L’éducation nationale communique : plus d’écoles privées sur le territoire national de la République islamique de Mauritanie. Esselam. Petit centre. Grand centre. Moyen centre. El Fouti. Les écoles M’Barek et frères. L’enseignement pour tous. Mes écoles. Les Méharées ou les Méharistes. Les Mourabitounes. Achbal ou grands garçons et autres appellations tout aussi pompeuses, placardées partout sur d’anciennes résidences, auberges, maisons privées, restaurants, cafétérias, salles de jeux, couloirs ou antichambres d’hôtels. De petites cuisines qui servent de classes de Terminale où s’entassent quelques dizaines de garçons et de filles. Une douche interne qui sert de classe de cinquième, pour quelques gamins et un profitard (astakfiroullahi, c’est un lapsus) et un professeur. En fait, c’est un peu ça. Pour deux anecdotes, au moins. L’une est celle d’un lycée privé nouakchottois de renom qui engage un ouest-africain comme professeur de sciences naturelles pour une terminale D. Finalement, il s’avère que ce professeur-là n’était qu’un piètre élève d’une piètre première année de biologie. Mais chez lui. Là-bas. Loin de chez nous. Pas ici. Ici, c’est ici. Et là-bas, c’est là-bas. L’essentiel, c’est de tenir jusqu’à la fin du mois. Sans bruit. Sans vacation. Sans viduité. Le reste, ça vient après. Et puis, les examens, c’est une affaire qui se gère. Les niveaux, c’est une autre histoire. Le bac, c’est juste pour entrer en haut. Un peu plus en haut qu’en bas.

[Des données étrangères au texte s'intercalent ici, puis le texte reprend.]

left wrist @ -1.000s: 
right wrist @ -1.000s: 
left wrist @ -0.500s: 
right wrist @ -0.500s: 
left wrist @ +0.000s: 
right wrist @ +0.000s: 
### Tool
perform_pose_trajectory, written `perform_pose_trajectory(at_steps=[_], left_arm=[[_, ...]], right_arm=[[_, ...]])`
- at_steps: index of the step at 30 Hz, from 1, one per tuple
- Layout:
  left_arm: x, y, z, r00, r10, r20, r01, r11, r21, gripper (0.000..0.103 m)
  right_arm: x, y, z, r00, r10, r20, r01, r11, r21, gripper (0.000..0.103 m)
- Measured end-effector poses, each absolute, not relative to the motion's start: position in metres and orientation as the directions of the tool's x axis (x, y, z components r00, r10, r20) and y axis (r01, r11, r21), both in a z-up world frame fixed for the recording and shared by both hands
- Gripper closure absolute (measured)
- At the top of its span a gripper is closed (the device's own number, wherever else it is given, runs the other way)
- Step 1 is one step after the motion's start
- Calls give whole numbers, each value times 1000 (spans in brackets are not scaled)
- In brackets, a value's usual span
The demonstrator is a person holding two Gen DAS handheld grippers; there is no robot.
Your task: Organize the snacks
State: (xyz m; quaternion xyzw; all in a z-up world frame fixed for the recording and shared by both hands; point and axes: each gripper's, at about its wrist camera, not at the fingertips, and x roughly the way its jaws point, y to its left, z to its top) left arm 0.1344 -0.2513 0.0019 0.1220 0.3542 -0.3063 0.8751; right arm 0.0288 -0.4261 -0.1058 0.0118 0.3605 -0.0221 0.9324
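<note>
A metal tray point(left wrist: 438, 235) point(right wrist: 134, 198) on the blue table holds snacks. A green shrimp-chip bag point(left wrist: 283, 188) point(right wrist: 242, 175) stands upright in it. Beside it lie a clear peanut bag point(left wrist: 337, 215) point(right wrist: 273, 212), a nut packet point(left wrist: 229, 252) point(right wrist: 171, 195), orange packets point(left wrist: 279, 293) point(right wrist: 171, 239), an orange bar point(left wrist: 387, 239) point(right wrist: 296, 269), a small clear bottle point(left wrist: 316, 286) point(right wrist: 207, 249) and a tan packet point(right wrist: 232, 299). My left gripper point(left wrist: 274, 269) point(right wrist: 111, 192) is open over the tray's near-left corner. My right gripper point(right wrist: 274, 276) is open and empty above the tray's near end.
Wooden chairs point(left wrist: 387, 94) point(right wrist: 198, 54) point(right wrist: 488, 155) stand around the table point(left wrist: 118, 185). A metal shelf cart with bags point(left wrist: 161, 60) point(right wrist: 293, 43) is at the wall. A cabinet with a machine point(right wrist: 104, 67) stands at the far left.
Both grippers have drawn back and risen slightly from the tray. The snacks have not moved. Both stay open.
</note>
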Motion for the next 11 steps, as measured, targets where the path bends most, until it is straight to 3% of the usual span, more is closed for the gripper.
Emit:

L’autre, c’est ce mouleur (manœuvre qualifié en fabrication de briques) d’un pays voisin. Tout voisin. Qui devient, subitement, maître d’une sixième année. Avec cravache. Craie. Cravate. Adieu, pelle, brouette et moule ! L’école privée en Mauritanie, c’est toute une histoire. Particulièrement complexe. Il y a de tout. Ses promoteurs : ce ne sont pas que des enseignants. Ce ne sont même pas des enseignants. Un jardinier par-ci, étranger de surcroÎt. Un marabout joueur de cauris, par-là. Qui décident, tous deux, de devenir des pédagogues. Au pays des non-voyants. Les à peine voyants. Tout-à-fait à peine. Juste voir une grosse lettre d’alphabet, sur un gros tableau noir. Des anciens gendarmes retraités, anciens policiers, douaniers, comptables, diplomates, forestiers et autres transformés en inamovibles patrons d'établissements privés. Tels percepteurs. Tels élèves. Tels niveaux. Dépréciation totale du savoir. Va au moins devenir instituteur, à défaut de pouvoir mieux : chauffeur de taxi, agent des impôts ou n’importe quoi d’autre qui sonne et trébuche.
Le ministère veut assainir le privé. C’est une affaire fastidieuse. Volonté de nettoyer ces écuries d’Augias. Le problème est dedans. C’est ça, le problème : il est en eux, les gens de l’éducation. Les autorisations d’enseigner qu’ils donnent, à tour de bras, à n'importe qui : c’est eux. Les dossiers d’ouverture d’établissements privés : c’est eux. Leurs transactions. Leurs ventes. Leurs mutations de noms à noms. Tout ça, c’est eux. Ceux-là mêmes qui prétendent assainir. Les écoles façons, à tout coin de rue. Les pancartes mal orthographiées, à tout va. Tout ça, c’est eux. Les paraphes du ministre, du secrétaire général, des directeurs centraux, sur les documents légalisant ces hérésies pédagogiques. Ça ne tombe pas du ciel. Toutes ces incommodités. Toutes ces incongruités. Toutes ces indélicatesses. Quels programmes ? Quels curricula ? Quelles méthodes ? Chacun y va comme il veut. Comme il peut. Ce ne sont pas deux écoles en Mauritanie. C’est autant d’écoles qu’il y a de coins de rue. Des livres de toute provenance. L’histoire de France, pour certains. Les Arabes, pour d’autres. Les Afriques. Les idéologies. La mécanique. Les vieilles théories longtemps oubliées de toute l’Humanité. Les universités privées à vingt-cinq étudiants. Aux professeurs sortis de nulle part. Les instituts tout aussi privés de tout. Le ministère de l’Education veut assainir. Son privé. Son public. Belle initiative. Une grosse glace. Toute droite. Toute propre. Pour tout voir en grand. Salut.